What to do:
Copy out all lines of the material below in which "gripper" occurs.

Data provided:
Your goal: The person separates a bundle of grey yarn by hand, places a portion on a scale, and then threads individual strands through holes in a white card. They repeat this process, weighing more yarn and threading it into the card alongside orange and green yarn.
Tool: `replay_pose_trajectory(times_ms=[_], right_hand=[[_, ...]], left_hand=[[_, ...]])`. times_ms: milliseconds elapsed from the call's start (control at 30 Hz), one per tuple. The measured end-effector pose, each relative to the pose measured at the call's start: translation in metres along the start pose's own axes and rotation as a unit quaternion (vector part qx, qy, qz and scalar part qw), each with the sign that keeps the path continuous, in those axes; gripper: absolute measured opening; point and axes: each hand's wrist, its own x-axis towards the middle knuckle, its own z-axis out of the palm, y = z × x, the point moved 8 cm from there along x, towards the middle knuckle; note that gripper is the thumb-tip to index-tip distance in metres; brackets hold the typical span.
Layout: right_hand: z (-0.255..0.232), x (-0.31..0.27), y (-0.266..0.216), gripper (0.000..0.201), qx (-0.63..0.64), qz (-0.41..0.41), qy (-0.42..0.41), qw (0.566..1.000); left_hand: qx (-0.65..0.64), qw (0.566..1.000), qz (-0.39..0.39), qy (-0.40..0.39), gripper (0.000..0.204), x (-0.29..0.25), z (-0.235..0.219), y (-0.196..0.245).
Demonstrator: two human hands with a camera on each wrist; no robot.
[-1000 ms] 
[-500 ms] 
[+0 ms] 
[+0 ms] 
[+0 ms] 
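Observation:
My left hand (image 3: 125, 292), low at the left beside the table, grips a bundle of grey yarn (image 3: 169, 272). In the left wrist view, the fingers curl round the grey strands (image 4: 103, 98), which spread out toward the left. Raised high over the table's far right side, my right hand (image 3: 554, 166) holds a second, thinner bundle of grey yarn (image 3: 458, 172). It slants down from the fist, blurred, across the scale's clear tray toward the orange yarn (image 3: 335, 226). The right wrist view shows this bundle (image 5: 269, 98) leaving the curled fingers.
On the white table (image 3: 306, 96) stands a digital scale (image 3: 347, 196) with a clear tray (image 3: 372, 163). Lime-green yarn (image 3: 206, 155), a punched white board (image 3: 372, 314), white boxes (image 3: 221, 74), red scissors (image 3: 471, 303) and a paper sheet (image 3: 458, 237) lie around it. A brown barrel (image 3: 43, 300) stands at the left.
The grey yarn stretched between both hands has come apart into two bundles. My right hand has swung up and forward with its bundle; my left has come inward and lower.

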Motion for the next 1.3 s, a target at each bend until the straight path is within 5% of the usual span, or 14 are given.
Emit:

Result for this exercise:
Tool: `replay_pose_trajectory(times_ms=[_], right_hand=[[_, ...]], left_hand=[[_, ...]])`. times_ms: milliseconds elapsed from the call's start (control at 30 Hz), one per tuple. The measured end-effector pose, each relative to the pose measured at the call's start: translation in metres along the start pose's own axes and rotation as a unit quaternion (vector part qx, qy, qz and scalar part qw), each with the sign that keeps the path continuous, in those axes; gripper: absolute measured opening; point and axes: each hand's wrist, its own x-axis towards the middle knuckle, its own z-axis out of the palm, y = z × x, the point moved 8 cm from there along x, towards the middle knuckle; note that gripper is the thumb-tip to index-tip distance in metres; brackets hold the typical span.
Layout: right_hand: z (-0.255..0.232), x (-0.31..0.27), y (-0.266..0.216), gripper (0.000..0.201), qx (-0.63..0.64), qz (-0.41..0.41), qy (-0.42..0.41), qw (0.566..1.000); left_hand: qx (-0.65..0.64), qw (0.566..1.000), qz (-0.39..0.39), qy (-0.40..0.39), gripper (0.000..0.204), x (-0.29..0.25), z (-0.235..0.219), y (-0.196..0.245).

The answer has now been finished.